EXERCISE » Of the lines below, write out exactly those from the line with "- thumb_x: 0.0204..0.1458" through the line with "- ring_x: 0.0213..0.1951", both included, and skip the rest.

DATA SHOWN Block Start

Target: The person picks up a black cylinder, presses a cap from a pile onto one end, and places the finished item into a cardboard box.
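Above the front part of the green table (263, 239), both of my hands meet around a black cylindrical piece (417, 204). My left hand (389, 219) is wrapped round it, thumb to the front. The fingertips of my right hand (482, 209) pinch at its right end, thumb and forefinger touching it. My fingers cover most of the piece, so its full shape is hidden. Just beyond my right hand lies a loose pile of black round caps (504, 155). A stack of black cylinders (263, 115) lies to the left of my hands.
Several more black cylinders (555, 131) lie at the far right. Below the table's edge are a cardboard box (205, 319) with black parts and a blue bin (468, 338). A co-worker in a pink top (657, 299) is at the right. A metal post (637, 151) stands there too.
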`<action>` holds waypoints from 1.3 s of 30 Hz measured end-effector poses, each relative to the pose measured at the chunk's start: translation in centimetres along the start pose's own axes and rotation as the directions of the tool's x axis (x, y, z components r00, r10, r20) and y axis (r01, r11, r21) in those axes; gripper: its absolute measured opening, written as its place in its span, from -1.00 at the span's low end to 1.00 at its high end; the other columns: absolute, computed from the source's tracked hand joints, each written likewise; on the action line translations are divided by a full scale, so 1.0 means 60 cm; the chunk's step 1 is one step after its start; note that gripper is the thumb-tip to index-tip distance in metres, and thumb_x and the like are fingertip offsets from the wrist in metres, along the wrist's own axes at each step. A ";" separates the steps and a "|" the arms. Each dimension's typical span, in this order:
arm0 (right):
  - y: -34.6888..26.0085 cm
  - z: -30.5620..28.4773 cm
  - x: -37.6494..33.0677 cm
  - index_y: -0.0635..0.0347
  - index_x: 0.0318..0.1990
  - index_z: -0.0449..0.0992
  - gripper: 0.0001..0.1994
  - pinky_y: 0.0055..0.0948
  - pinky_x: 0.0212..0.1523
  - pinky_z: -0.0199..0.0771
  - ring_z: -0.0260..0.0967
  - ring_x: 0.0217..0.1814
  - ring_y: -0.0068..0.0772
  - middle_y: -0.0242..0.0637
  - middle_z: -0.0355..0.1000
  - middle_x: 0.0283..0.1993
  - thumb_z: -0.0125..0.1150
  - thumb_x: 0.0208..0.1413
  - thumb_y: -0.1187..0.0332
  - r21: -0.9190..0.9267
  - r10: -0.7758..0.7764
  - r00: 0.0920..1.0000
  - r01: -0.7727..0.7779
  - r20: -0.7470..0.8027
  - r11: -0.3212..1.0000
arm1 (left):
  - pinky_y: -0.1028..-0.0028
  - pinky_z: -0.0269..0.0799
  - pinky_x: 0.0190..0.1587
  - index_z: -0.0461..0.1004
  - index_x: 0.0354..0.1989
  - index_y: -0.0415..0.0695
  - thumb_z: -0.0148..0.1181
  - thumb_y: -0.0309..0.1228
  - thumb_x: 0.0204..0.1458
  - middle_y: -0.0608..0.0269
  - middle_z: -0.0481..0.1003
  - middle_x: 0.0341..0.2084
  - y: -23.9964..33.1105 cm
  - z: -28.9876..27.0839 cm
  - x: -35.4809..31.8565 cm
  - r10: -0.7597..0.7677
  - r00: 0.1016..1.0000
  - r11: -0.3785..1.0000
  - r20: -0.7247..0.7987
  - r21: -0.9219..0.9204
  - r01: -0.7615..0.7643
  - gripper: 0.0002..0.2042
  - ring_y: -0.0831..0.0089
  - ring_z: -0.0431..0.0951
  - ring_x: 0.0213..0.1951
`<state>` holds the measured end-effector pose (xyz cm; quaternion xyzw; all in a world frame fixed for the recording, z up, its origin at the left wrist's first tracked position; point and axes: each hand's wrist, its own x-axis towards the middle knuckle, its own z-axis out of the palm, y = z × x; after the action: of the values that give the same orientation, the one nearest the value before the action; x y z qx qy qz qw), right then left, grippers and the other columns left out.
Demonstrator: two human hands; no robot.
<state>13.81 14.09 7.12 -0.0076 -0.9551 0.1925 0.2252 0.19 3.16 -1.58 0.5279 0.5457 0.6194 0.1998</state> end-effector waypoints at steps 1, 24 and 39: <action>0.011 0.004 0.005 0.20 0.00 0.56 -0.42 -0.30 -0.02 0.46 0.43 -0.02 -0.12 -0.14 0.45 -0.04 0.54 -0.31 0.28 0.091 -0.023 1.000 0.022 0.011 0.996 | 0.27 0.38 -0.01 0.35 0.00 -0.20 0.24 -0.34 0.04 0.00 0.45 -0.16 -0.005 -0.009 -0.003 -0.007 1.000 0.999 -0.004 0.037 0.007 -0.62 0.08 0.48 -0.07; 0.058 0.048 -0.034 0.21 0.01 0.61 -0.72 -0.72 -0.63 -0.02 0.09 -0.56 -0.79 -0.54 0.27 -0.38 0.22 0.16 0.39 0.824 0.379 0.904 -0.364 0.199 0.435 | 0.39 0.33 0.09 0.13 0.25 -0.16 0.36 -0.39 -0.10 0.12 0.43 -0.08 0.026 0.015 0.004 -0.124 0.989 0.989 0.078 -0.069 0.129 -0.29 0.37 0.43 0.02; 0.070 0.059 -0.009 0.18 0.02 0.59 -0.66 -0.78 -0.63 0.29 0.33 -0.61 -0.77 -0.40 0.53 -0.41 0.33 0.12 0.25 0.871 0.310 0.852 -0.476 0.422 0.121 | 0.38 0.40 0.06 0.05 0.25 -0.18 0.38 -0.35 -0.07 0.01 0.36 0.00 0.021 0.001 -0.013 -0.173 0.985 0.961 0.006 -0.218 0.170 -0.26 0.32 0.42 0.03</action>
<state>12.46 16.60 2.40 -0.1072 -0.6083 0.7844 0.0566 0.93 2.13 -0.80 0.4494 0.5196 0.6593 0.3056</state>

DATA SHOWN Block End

FINISHED TASK »
  - thumb_x: 0.0204..0.1458
  - middle_y: -0.0608..0.0269
  - middle_z: -0.0481..0.1003
  - middle_x: 0.0341..0.2084
  - y: -23.9964..33.1105 cm
  - z: -28.9876..27.0839 cm
  - x: -35.4809..31.8565 cm
  - r10: -0.7597..0.7677
  - r00: 0.1016..1.0000
  - r11: -0.3785..1.0000
  - r20: -0.7247..0.7987
  - r21: -0.9219..0.9204
  - r01: -0.7615..0.7643
  - gripper: 0.0002..0.2042
  - ring_y: -0.0831..0.0089
  - ring_z: -0.0431..0.0951
  - ring_x: 0.0213..0.1951

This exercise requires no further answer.